La réduction de 50% décidée par le ministère de tutelle sur la connexion est appliquée par les providers en direction de leurs clients sans réciprocité de la part du fournisseur.
Une situation des plus kafkaïennes décrites par Nouar Harzallah, P-DG de l’Eepad, lors de la conférence de presse, tenue hier au siège de son entreprise. Tantôt expliquant, tantôt dénonçant, l’orateur ne mâchera pas ses mots pour présenter le conflit qui l’oppose à AT. « Algérie Télécom a décidé de me couper la connexion pour non-paiement, mais c’est loin d’être une simple histoire de factures non honorées », dira-t-il, devant une forte assistance de journalistes. « Souvenez-vous. Le 22 avril 2008, le ministre des PTIC annonçait la décision de réduire à 50% l’accès à Internet fourni par tous les providers aussi bien publics que privés », expliquera-t-il en promettant, en guise de rappel, le passage de Haïchour au JT de 20 heures pour rendre publique cette décision. Non seulement la réduction s’est opérée au détriment de la qualité, mais a causé la perte de Djaweb, provider public, filiale d’AT qui a fermé boutique quelques mois après l’application de la dite décision, même si les responsables ont expliqué cet échec autrement. Les autres ISP privés ont continué à végéter, comptant sur d’autres produits à valeur ajoutée comme c’est le cas de l’Eepad. « La situation était devenue intenable et nous a causé des pertes considérables. Elle a d’ailleurs causé la faillite de plusieurs autres ISP », reconnaîtra M. Harzallah, indiquant que l’ARPT a été saisie à deux reprises, en décembre dernier, pour répondre récemment et attester de la recevabilité des deux saisines concernant justement le volet de la réduction des 50%, et celui de la tarification.
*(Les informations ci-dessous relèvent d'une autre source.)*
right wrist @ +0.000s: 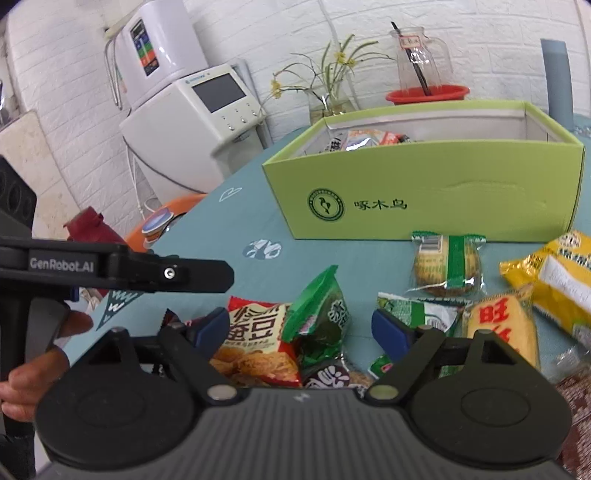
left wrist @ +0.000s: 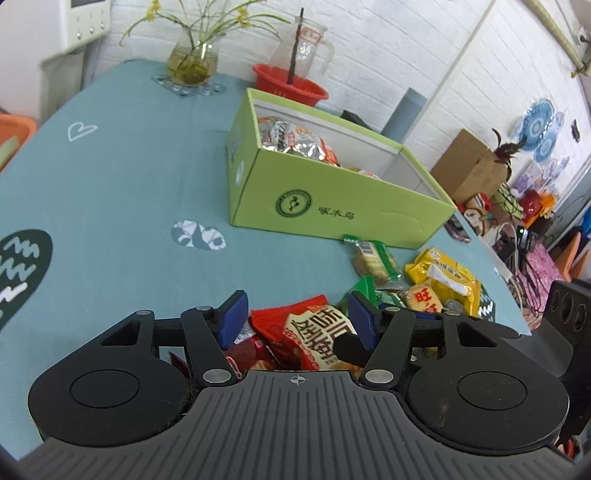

Un document qui ne constitue pas une décision en soi, mais a pesé de tout son poids dans l’échiquier du conflit qui oppose désormais de manière ouverte AT et l’Eepad. M. Harzallah a reconnu en AT le partenaire privilégié, omettant de voir en lui le simple concurrent. Tous les ISP sont contraints de recourir aux services d’AT qui détient l’infrastructure nécessaire, mais aussi les autorisations pour ce type de technologie. Une situation de monopole qu’AT manipule à sa guise et pas toujours en faveur de l’émergence d’un partenariat public-privé, comme estimé par M. Harzallah qui ne semble pas être en mesure d’expliquer les véritables motivations d’AT de recourir à ce type de décisions radicales au lieu de favoriser le dialogue. « En 2004, 2005 et 2006, tout se passait normalement et nous avons payé plus de un milliard de DA et 630 autres millions en 2007, et de poursuivre en 2008 pour arriver au règlement d’environ 80% de nos créances. Notre dernier versement remonte à peine à mars dernier », indiquera M. Harzallah pour dire que c’est une personne solvable et non un mauvais payeur comme voudrait le faire passer AT. « L’Eepad n’a pas voulu payer ses factures ? C’est faux ! » martèlera le P-DG de l’Eepad, rappelant à l’occasion que sa société compte 1 200 postes d’emploi, une usine de montage active pour enrichir le contenu local et contribuer dans la construction de la e-Algérie 2013.
Aujourd’hui, ce ne sont pas moins de 87 000 (avec pas mal de grands comptes) abonnés et 23 000 élèves en préparation des examens de fin de cycle (bac et BEM) dans le cadre de Tarbiatic qui sont privés de connexion depuis mercredi dernier. L’Eepad a introduit un recours auprès du ministère, mais la tutelle aura-t-elle les pleins pouvoirs pour régler ce conflit ? La question reste posée à plus forte raison que c’est aussi une annonce ministérielle qui est à l’origine de cet imbroglio. Un accord a été conclu entre AT et l’Eepad pour établir un échéancier de paiement, selon les déclarations de M. Harzallah lui-même, mais qui a fini par capoter, attestant des zones d’ombre qui entourent ces créances que cumule AT et dont le montant s’élève à plus de 80 milliards de DA. L’Eepad, pour sa part, a remboursé 111 milliards de centimes sur les 200, selon M. Harzallah, qui réclame encore son droit à la réduction de 50% mais pas seulement. « Si je dois appliquer la convention qui me lie à AT à la lettre, l’article 6 me confère le droit de réclamer des réparations lorsque la coupure dépasse les 3 heures. Une étude, transmise à AT, atteste qu’il s’agit de 9 600 heures cumulées jusqu’à 2008, l’équivalent de un milliard de DA que je suis en droit de revendiquer », dira M. Harzallah, tranchant de manière catégorique. « Si l’on me pousse à travers ces pressions à ouvrir mon capital, ils ont bien tort car je ne suis pas à vendre », a-t-il déclaré, assurant de recourir à toutes les voies que lui confère la loi.